• YOUR OBJECTIVE:
Retype each record below word for word, pictures excluded.

• Stored data:
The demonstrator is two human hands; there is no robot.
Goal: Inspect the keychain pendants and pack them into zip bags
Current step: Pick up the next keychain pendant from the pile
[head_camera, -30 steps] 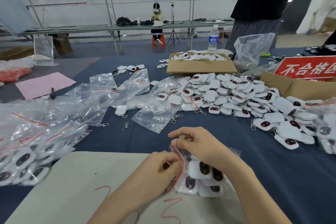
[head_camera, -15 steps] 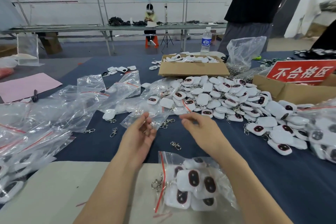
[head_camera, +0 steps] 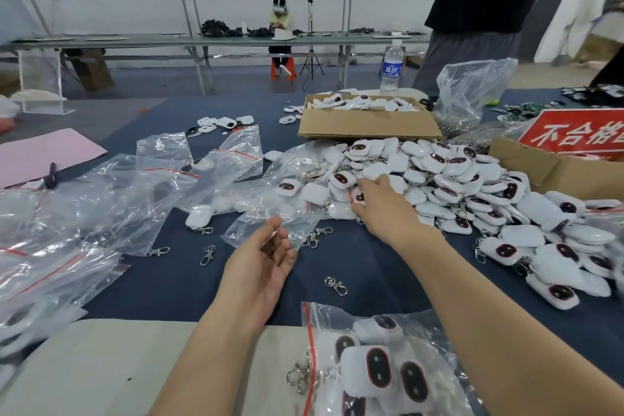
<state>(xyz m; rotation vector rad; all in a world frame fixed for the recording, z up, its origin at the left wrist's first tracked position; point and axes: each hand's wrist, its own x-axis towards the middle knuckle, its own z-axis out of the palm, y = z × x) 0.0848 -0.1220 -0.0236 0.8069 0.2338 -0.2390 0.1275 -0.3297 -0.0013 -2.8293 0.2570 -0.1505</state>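
Observation:
A big heap of white keychain pendants (head_camera: pixel 456 186) with dark oval faces covers the blue table's right half. My right hand (head_camera: pixel 380 209) reaches into the heap's near-left edge, and its thumb and fingers curl round one pendant (head_camera: pixel 358 196). Lower and to the left, my left hand (head_camera: pixel 266 260) hovers palm-up with relaxed fingers and holds nothing, just short of an empty zip bag (head_camera: pixel 270 226). A filled zip bag (head_camera: pixel 371 368) with a red seal lies on the beige board (head_camera: pixel 101 371) between my forearms, with a metal clasp poking out.
Several empty and filled zip bags (head_camera: pixel 101 213) spread over the left side. Loose metal clasps (head_camera: pixel 336 285) lie on the cloth. At the back stand a cardboard box (head_camera: pixel 368 127) of pendants, a water bottle (head_camera: pixel 391 67), a red sign (head_camera: pixel 574 133) and a standing person (head_camera: pixel 472 27).
Both hands let go of the filled bag, which now lies on the board. My right hand moved forward into the pendant heap; my left hand opened and drifted forward.

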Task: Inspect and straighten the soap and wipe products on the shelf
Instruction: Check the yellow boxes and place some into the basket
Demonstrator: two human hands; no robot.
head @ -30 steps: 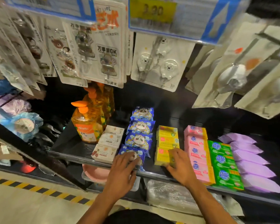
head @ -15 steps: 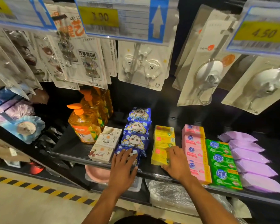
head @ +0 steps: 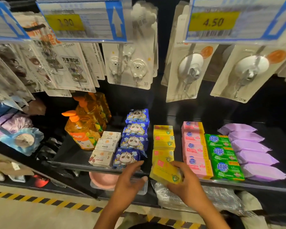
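Observation:
Rows of packs lie on a black shelf. My right hand grips the front yellow soap box, pulled off the shelf edge and tilted. More yellow soap boxes sit behind it. My left hand hovers in front of the shelf edge with relaxed fingers, its fingertips near the front blue panda wipe pack. To the right run pink soap bars, green soap bars and purple wipe packs. White soap boxes lie to the left.
Orange pump bottles stand at the shelf's left rear. Carded hooks hang above, under price tags. A pink bowl sits on the lower shelf. Bath sponges fill the left rack. A striped floor line runs below.
My right hand has lifted the front yellow soap box off the row and drawn it toward me. My left hand has slid back off the panda pack.

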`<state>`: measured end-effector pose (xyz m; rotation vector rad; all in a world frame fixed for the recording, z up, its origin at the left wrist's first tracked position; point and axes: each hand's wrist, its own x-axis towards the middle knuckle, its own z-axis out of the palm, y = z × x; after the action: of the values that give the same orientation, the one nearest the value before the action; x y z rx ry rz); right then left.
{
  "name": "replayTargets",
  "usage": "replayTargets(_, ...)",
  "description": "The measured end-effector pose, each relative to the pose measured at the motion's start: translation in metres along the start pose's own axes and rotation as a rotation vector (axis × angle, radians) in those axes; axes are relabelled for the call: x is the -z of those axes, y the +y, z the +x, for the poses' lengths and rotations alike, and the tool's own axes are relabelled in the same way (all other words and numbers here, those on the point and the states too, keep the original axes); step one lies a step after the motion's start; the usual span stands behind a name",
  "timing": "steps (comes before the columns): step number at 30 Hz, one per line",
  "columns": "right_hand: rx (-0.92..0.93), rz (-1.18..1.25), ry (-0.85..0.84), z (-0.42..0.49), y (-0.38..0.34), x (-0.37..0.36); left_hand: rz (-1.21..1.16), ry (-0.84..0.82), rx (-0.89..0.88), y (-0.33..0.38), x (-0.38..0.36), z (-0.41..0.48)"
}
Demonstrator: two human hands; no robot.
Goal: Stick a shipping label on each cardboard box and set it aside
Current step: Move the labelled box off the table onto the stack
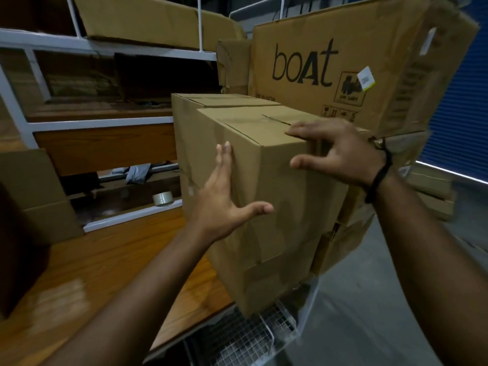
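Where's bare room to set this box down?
The wooden tabletop is bare between the brown carton at left and your box. Behind and right it is crowded: the big boat carton and stacked cartons.

You're in warehouse packing room. White metal shelving (105,120) ahead of you holds flattened cartons (148,19). Plain cardboard boxes (264,180) stacked at wooden table (105,260) edge. Big printed "boAt" carton (343,62) behind them. Packing tape roll (163,198), grey mailer bags (137,173) on lower shelf. Blue roller shutter (459,101) at your right.
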<state>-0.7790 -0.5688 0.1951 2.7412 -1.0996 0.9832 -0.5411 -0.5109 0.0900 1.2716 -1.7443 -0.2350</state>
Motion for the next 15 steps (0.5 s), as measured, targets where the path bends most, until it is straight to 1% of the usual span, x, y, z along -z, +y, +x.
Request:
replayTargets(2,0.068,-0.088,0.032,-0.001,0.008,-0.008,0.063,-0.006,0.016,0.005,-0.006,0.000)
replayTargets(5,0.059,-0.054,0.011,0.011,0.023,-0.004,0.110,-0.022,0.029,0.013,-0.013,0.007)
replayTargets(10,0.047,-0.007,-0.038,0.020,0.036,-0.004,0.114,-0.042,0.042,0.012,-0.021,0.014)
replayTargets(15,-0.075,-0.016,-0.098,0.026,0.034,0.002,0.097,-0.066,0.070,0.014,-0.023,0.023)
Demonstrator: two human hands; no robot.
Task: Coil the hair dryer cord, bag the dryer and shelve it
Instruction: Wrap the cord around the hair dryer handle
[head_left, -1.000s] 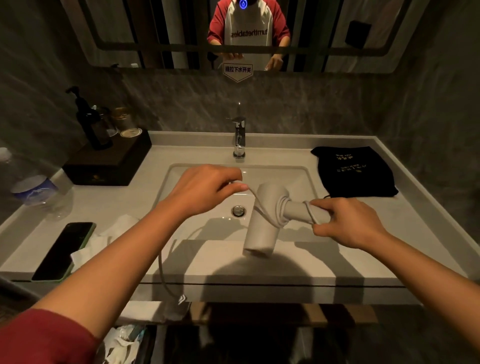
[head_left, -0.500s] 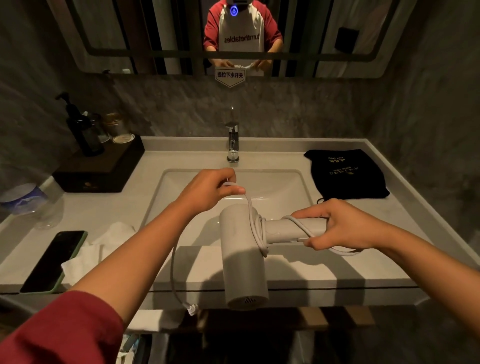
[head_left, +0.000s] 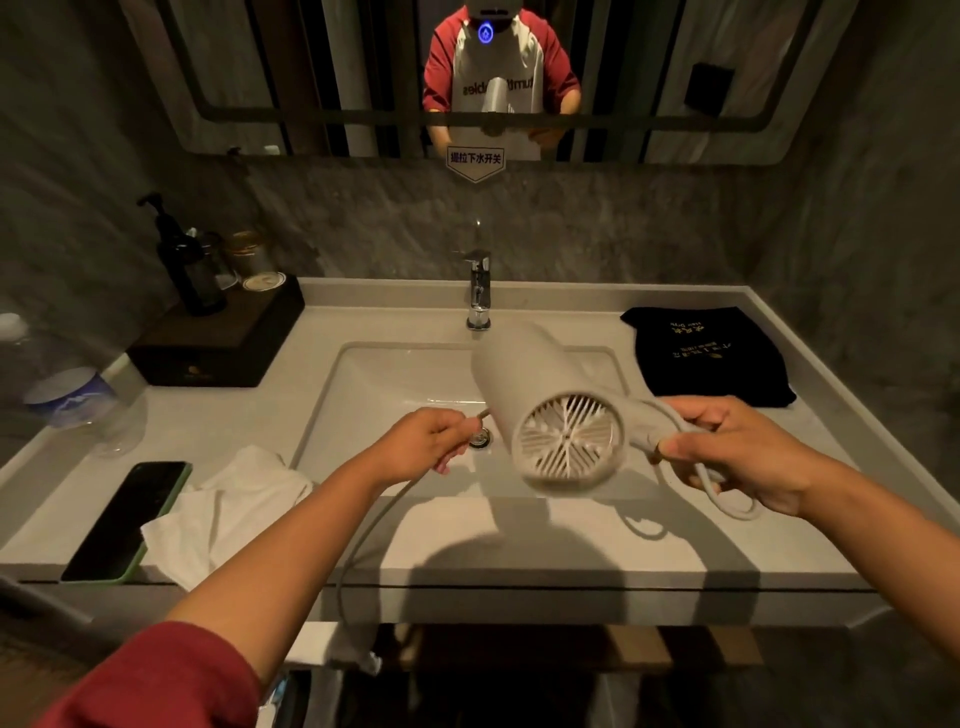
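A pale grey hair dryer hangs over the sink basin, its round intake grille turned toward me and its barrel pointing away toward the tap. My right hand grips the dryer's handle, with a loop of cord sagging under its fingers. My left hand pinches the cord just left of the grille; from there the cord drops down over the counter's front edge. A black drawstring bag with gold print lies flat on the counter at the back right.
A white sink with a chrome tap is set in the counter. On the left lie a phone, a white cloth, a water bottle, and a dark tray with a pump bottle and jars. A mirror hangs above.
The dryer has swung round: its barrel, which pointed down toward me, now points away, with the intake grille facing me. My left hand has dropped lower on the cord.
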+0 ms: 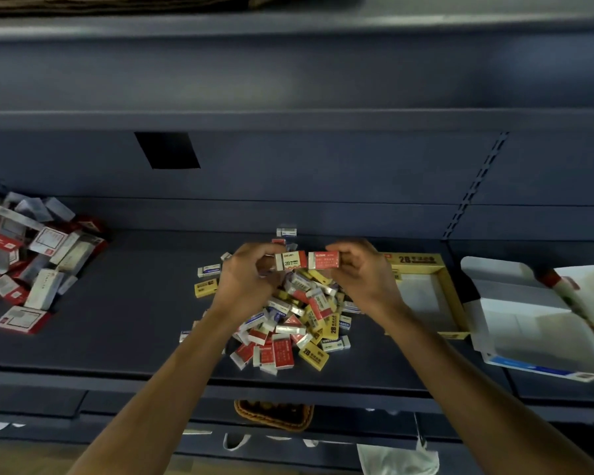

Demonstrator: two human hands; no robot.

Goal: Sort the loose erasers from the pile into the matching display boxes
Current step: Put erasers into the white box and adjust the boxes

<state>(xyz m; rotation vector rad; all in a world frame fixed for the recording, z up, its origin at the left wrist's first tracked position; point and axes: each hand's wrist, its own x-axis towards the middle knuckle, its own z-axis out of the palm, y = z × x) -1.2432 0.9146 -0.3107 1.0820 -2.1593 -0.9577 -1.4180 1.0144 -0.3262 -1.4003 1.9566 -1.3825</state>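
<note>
Comparing picks above the pile (pixel 295 323): left hand (pixel 246 279) pinches a red eraser (pixel 290 260), right hand (pixel 360 275) pinches a second red eraser (pixel 324 260). Next, probably: find their matching box.

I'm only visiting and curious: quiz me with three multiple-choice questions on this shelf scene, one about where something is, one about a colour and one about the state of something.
1. Where does the yellow box sit relative to the eraser pile?
A) left of it
B) right of it
C) on the shelf above

2. What colour, mainly, are the left eraser, pinched by the left hand, and the right eraser, pinched by the right hand?
A) red
B) blue
C) green

3. What state is the yellow box in?
A) open, with its visible floor bare
B) shut with a lid
C) heaped full of erasers

Answers:
1. B, because the box lies beyond the pile on the right-hand side.
2. A, because both wrappers show mostly red.
3. A, because its white floor shows with nothing on it.
</note>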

• EXERCISE SOLUTION:
The demonstrator is two human hands; there is no robot.
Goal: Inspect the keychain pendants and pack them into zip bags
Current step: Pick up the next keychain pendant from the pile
[head_camera, -30 steps] 
[head_camera, -15 steps] 
[head_camera, +0 steps] 
<state>(xyz m; rotation vector rad; all in a world frame fixed for the recording, z up, its origin at the left wrist's first tracked position; point and axes: each hand's wrist, its own x-axis towards the middle knuckle, its own z-axis out of the palm, y = z × x) 0.0848 -0.1220 -0.0236 0.8069 0.2338 -0.2390 0.1275 -0.3297 -0.0013 -2.8293 0.2570 -0.1505</state>
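Observation:
A big heap of white keychain pendants (head_camera: pixel 456 186) with dark oval faces covers the blue table's right half. My right hand (head_camera: pixel 380 209) reaches into the heap's near-left edge, and its thumb and fingers curl round one pendant (head_camera: pixel 358 196). Lower and to the left, my left hand (head_camera: pixel 266 260) hovers palm-up with relaxed fingers and holds nothing, just short of an empty zip bag (head_camera: pixel 270 226). A filled zip bag (head_camera: pixel 371 368) with a red seal lies on the beige board (head_camera: pixel 101 371) between my forearms, with a metal clasp poking out.
Several empty and filled zip bags (head_camera: pixel 101 213) spread over the left side. Loose metal clasps (head_camera: pixel 336 285) lie on the cloth. At the back stand a cardboard box (head_camera: pixel 368 127) of pendants, a water bottle (head_camera: pixel 391 67), a red sign (head_camera: pixel 574 133) and a standing person (head_camera: pixel 472 27).
Both hands let go of the filled bag, which now lies on the board. My right hand moved forward into the pendant heap; my left hand opened and drifted forward.
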
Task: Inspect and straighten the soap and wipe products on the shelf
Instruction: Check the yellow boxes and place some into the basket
Demonstrator: two human hands; no robot.
head @ -30 steps: 
head @ -15 steps: 
head @ +0 steps: 
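Observation:
Rows of packs lie on a black shelf. My right hand grips the front yellow soap box, pulled off the shelf edge and tilted. More yellow soap boxes sit behind it. My left hand hovers in front of the shelf edge with relaxed fingers, its fingertips near the front blue panda wipe pack. To the right run pink soap bars, green soap bars and purple wipe packs. White soap boxes lie to the left.
Orange pump bottles stand at the shelf's left rear. Carded hooks hang above, under price tags. A pink bowl sits on the lower shelf. Bath sponges fill the left rack. A striped floor line runs below.
My right hand has lifted the front yellow soap box off the row and drawn it toward me. My left hand has slid back off the panda pack.
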
`<state>`: measured end-effector pose (xyz m; rotation vector rad; all in a world frame fixed for the recording, z up, its origin at the left wrist's first tracked position; point and axes: each hand's wrist, its own x-axis towards the middle knuckle, its own z-axis out of the palm, y = z × x; after the action: of the values that give the same orientation, the one nearest the value before the action; x y z rx ry rz); right then left.
{
  "name": "replayTargets",
  "usage": "replayTargets(_, ...)",
  "description": "The measured end-effector pose, each relative to the pose measured at the motion's start: translation in metres along the start pose's own axes and rotation as a rotation vector (axis × angle, radians) in those axes; axes are relabelled for the call: x is the -z of those axes, y the +y, z the +x, for the poses' lengths and rotations alike, and the tool's own axes are relabelled in the same way (all other words and numbers here, those on the point and the states too, keep the original axes); step one lies a step after the motion's start; the usual span stands behind a name",
  "timing": "steps (comes before the columns): step number at 30 Hz, one per line",
  "columns": "right_hand: rx (-0.92..0.93), rz (-1.18..1.25), ry (-0.85..0.84), z (-0.42..0.49), y (-0.38..0.34), x (-0.37..0.36); left_hand: rz (-1.21..1.16), ry (-0.84..0.82), rx (-0.89..0.88), y (-0.33..0.38), x (-0.38..0.36), z (-0.41..0.48)"
}
Demonstrator: two human hands; no robot.
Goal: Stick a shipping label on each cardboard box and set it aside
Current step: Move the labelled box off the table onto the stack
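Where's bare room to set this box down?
The wooden tabletop is bare between the brown carton at left and your box. Behind and right it is crowded: the big boat carton and stacked cartons.

You're in warehouse packing room. White metal shelving (105,120) ahead of you holds flattened cartons (148,19). Plain cardboard boxes (264,180) stacked at wooden table (105,260) edge. Big printed "boAt" carton (343,62) behind them. Packing tape roll (163,198), grey mailer bags (137,173) on lower shelf. Blue roller shutter (459,101) at your right.
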<state>-0.7790 -0.5688 0.1951 2.7412 -1.0996 0.9832 -0.5411 -0.5109 0.0900 1.2716 -1.7443 -0.2350</state>
Motion for the next 15 steps (0.5 s), as measured, targets where the path bends most, until it is straight to 1% of the usual span, x, y, z along -z, +y, +x.
Request:
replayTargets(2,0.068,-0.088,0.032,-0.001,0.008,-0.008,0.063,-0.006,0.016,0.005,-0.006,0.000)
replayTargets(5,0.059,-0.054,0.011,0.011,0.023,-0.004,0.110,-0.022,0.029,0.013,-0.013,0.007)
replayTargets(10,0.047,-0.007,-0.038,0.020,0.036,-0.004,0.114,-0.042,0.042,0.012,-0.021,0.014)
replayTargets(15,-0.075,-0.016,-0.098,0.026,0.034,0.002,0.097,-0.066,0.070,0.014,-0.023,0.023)
Demonstrator: two human hands; no robot.
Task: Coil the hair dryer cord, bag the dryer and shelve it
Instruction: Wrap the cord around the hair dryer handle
[head_left, -1.000s] 
[head_left, -0.500s] 
[head_left, +0.000s] 
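A pale grey hair dryer hangs over the sink basin, its round intake grille turned toward me and its barrel pointing away toward the tap. My right hand grips the dryer's handle, with a loop of cord sagging under its fingers. My left hand pinches the cord just left of the grille; from there the cord drops down over the counter's front edge. A black drawstring bag with gold print lies flat on the counter at the back right.
A white sink with a chrome tap is set in the counter. On the left lie a phone, a white cloth, a water bottle, and a dark tray with a pump bottle and jars. A mirror hangs above.
The dryer has swung round: its barrel, which pointed down toward me, now points away, with the intake grille facing me. My left hand has dropped lower on the cord.
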+0 ms: 

Demonstrator: two human hands; no robot.

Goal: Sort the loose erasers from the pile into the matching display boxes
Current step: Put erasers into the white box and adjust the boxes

<state>(xyz m; rotation vector rad; all in a world frame fixed for the recording, z up, its origin at the left wrist's first tracked position; point and axes: each hand's wrist, its own x-axis towards the middle knuckle, its own z-axis out of the palm, y = z × x) -1.2432 0.9146 -0.3107 1.0820 -2.1593 -0.9577 -1.4180 1.0144 -0.3262 -1.4003 1.9566 -1.3825</state>
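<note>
Comparing picks above the pile (pixel 295 323): left hand (pixel 246 279) pinches a red eraser (pixel 290 260), right hand (pixel 360 275) pinches a second red eraser (pixel 324 260). Next, probably: find their matching box.

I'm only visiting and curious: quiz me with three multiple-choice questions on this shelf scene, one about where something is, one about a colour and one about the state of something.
1. Where does the yellow box sit relative to the eraser pile?
A) left of it
B) right of it
C) on the shelf above

2. What colour, mainly, are the left eraser, pinched by the left hand, and the right eraser, pinched by the right hand?
A) red
B) blue
C) green

3. What state is the yellow box in?
A) open, with its visible floor bare
B) shut with a lid
C) heaped full of erasers

Answers:
1. B, because the box lies beyond the pile on the right-hand side.
2. A, because both wrappers show mostly red.
3. A, because its white floor shows with nothing on it.
</note>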

Output for the exercise is complete.